• **WORK TASK**: Look through the material below and say how many of its lines carry the string "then". Only the number should be given.

========

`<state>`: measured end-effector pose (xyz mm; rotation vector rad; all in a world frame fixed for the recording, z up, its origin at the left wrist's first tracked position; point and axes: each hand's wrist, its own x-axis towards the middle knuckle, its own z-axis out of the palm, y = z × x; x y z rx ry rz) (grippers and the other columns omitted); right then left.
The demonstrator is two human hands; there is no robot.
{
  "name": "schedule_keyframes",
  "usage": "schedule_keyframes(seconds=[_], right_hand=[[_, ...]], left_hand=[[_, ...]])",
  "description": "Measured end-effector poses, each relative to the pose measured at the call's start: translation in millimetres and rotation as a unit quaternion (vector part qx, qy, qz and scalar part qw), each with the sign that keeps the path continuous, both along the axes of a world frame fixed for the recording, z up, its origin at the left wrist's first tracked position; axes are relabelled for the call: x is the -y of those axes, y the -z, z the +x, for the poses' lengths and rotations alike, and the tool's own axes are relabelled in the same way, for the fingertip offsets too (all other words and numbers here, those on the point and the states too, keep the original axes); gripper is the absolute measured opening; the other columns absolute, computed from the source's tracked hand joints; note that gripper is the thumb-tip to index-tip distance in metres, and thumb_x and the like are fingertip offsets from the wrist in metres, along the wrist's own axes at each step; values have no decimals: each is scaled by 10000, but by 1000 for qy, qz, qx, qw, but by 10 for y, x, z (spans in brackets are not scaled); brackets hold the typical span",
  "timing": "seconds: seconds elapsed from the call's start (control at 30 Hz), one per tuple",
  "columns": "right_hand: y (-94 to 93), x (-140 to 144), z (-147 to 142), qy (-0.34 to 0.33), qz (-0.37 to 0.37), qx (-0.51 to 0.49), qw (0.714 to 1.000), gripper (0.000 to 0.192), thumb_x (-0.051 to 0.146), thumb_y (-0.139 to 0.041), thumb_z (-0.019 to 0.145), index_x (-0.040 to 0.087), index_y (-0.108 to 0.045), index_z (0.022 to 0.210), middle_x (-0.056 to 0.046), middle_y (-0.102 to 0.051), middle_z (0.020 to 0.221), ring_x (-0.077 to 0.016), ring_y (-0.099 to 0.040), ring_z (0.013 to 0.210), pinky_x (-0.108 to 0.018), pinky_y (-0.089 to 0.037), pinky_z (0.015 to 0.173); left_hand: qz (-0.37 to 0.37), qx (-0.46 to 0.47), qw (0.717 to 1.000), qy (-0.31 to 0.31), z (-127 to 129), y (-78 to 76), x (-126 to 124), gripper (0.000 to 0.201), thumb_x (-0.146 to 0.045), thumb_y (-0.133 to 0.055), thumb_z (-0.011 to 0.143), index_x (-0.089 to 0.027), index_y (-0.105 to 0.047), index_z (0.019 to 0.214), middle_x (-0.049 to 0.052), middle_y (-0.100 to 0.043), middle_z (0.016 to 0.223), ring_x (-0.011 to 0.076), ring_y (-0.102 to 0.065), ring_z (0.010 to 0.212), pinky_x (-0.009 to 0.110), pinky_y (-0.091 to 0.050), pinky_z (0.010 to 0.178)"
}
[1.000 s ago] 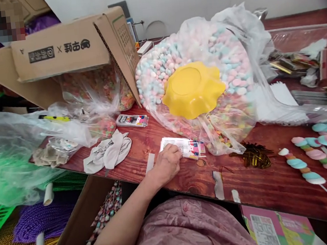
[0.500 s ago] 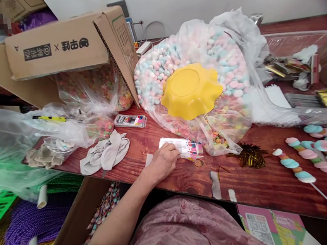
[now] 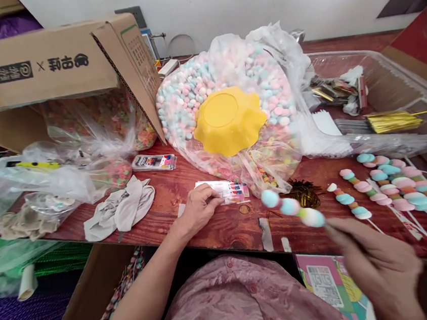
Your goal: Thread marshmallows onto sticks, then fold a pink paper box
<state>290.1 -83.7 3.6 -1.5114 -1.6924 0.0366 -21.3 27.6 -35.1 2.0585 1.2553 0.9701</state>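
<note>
In the head view my right hand point(image 3: 379, 264) is closed around the lower end of a marshmallow skewer point(image 3: 290, 207), whose blue, pink and white sweets point left above the table. My left hand point(image 3: 200, 207) rests curled at the left end of a stack of flat printed packets point(image 3: 235, 192), its fingers closed on their edge. Behind the packets, a yellow scalloped bowl point(image 3: 228, 120) lies upside down on a large clear bag of marshmallows point(image 3: 276, 105) and gummy sweets. More marshmallow skewers point(image 3: 408, 193) lie at the right side of the table.
A cardboard box point(image 3: 54, 64) holding bagged gummies stands at the left. Grey cloth gloves point(image 3: 121, 208) lie in front of it. A bundle of gold tinsel point(image 3: 304, 193) sits by the bag. At the back right, a clear plastic tub point(image 3: 374, 56) holds gold twist ties point(image 3: 396, 121).
My right hand has come into view from the right, holding a marshmallow skewer. The view has turned to the right. My left hand stays at the packets.
</note>
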Motion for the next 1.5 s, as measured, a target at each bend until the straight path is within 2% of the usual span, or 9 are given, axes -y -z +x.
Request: schedule_keyframes(seconds=[0.13, 0.43, 0.67, 0.9, 0.97, 1.1, 1.23, 1.37, 1.5], right_hand=[[139, -233, -164, -125, 39, 43, 990, 105, 175, -624, 872, 212, -704, 929, -13, -734, 788, -157, -702, 673, -250, -556, 657], [269, -170, 28, -180, 16, 77, 981, 177, 118, -624, 858, 214, -690, 991, -27, -731, 832, -161, -704, 725, -267, -549, 692], [330, -133, 137, -183, -113, 103, 971, 154, 249, -552, 925, 219, -701, 905, -20, -735, 806, -156, -693, 672, -252, -535, 613], [349, -127, -18, -219, -223, -32, 949, 234, 270, -525, 928, 194, -708, 805, -19, -702, 683, -143, -653, 577, -219, -514, 531], [371, -86, -78, -231, -205, -51, 950, 197, 225, -531, 919, 192, -705, 833, -20, -705, 699, -141, -660, 592, -218, -520, 547], [379, -21, -148, -232, -88, -46, 968, 160, 134, -567, 878, 229, -690, 916, 4, -706, 706, -137, -664, 584, -219, -518, 538], [339, -26, -169, -246, -17, -4, 969, 194, 117, -586, 866, 250, -687, 963, 3, -725, 756, -153, -683, 637, -248, -535, 600], [302, -27, -201, -249, 13, 112, 962, 201, 108, -537, 896, 209, -689, 979, -9, -710, 755, -129, -636, 612, -263, -473, 610], [266, 8, -262, -226, 16, 218, 949, 248, 108, -470, 914, 190, -696, 975, -14, -694, 723, -130, -609, 586, -275, -424, 591]], left_hand=[[-5, 37, 999, -9, 24, -69, 114, 123, -173, -684, 816, -159, -655, 697, 3, -623, 698, 120, -565, 678, 247, -429, 660], [-21, 44, 998, -30, 47, -31, 286, 133, -237, -683, 844, -161, -682, 735, 12, -618, 708, 123, -560, 676, 248, -435, 644], [110, -55, 989, 78, 97, 63, 283, 170, -221, -560, 922, -198, -722, 872, 46, -607, 781, 160, -536, 789, 293, -449, 728], [87, -73, 975, 192, 114, 89, 322, 202, -185, -478, 953, -177, -676, 908, 103, -672, 1062, 182, -601, 988, 333, -481, 873], [75, -88, 971, 208, 114, 56, 344, 195, -186, -465, 957, -165, -649, 895, 118, -675, 1093, 193, -615, 1029, 330, -484, 888], [12, -130, 966, 224, 136, -45, 409, 108, -230, -540, 923, -159, -594, 984, 103, -686, 1017, 196, -641, 959, 313, -495, 858], [-29, -195, 958, 207, 211, -129, 504, 428, -317, -626, 872, -178, -483, 1251, 121, -646, 1176, 242, -625, 1074, 347, -487, 879], [-59, -311, 927, 200, 302, -192, 591, 173, -308, -561, 909, -174, -569, 1018, 80, -669, 1002, 236, -651, 922, 323, -478, 750], [-53, -360, 914, 180, 362, -225, 626, 160, -313, -553, 911, -170, -569, 980, 81, -665, 985, 246, -641, 896, 338, -461, 719]])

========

• **EXERCISE RESPONSE**: 2